# Machine Learning Engineering Nanodegree
## Capstone Project
### Yeshaswini Mohan
### August 12, 2018
## Exoplanet Hunting in Deep Space

This project will involve creating an supervised learning algorithm that can correctly predict whether a star system has a planet. There are two datasets: one named exoTrain.csv and one named exoTest.csv. The data from exoTrain.csv will be used to train the algorithm. 

The exoTrain.csv file has 5087 observations with 37 confirmed exoplanets and the exoTest.csv file has 570 observations with 5 confirmed exoplanets. 

The algorithm chosen for this project is a DecisionTreeClassifier. The accuracy of the classification can be measured with an accuracy score and an f1score. However, it would also be interesting to see if which systems the classifier has confirmed to have planets and compare it to the actual result. 

Lastly, in addition to the DecisionTreeClassifier, the XGBoost and the LightGBM methods will also be used and will be useful in comparing the results of the trained DecisionTreeClassifier. 

## Preprocessing
### Downloading and Splitting Training Data 

The data from exoTrain.csv will be downloaded and split into a training and testing set. 

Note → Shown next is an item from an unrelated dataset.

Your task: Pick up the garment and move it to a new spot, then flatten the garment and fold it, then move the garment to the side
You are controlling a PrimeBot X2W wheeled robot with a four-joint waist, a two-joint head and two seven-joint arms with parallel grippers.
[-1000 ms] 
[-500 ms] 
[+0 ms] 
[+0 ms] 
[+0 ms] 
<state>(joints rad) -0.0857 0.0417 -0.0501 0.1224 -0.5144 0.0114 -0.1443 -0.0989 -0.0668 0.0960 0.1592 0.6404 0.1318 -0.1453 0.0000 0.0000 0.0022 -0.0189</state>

The first column of the dataset is the label or the Y-values entered into the train_test_split. The values labeled 2 are systems with exoplanets. The values labeled 1 are systems without exoplanets. Therefore, there are 37 systems labeled with a 2, and the rest are labeled with a 1. 

In [1]:
#Importing necessary libraries for splitting data into training and testing sets
import numpy as np
import pandas as pd
from sklearn.cross_validation import train_test_split

#Importing exoTrain.csv
data = pd.read_csv("exoTrain.csv")

"""
The data from both datasets have their label array as their first column.
The dataset needs to be separated into the label and data inputs for the train_test_split function.
"""
X= data.iloc[:,1:]
Y = data.iloc[:,0]

#Splitting data into training and testing set
X_train, X_test, y_train, y_test = train_test_split(X,Y, test_size=0.05, random_state=28)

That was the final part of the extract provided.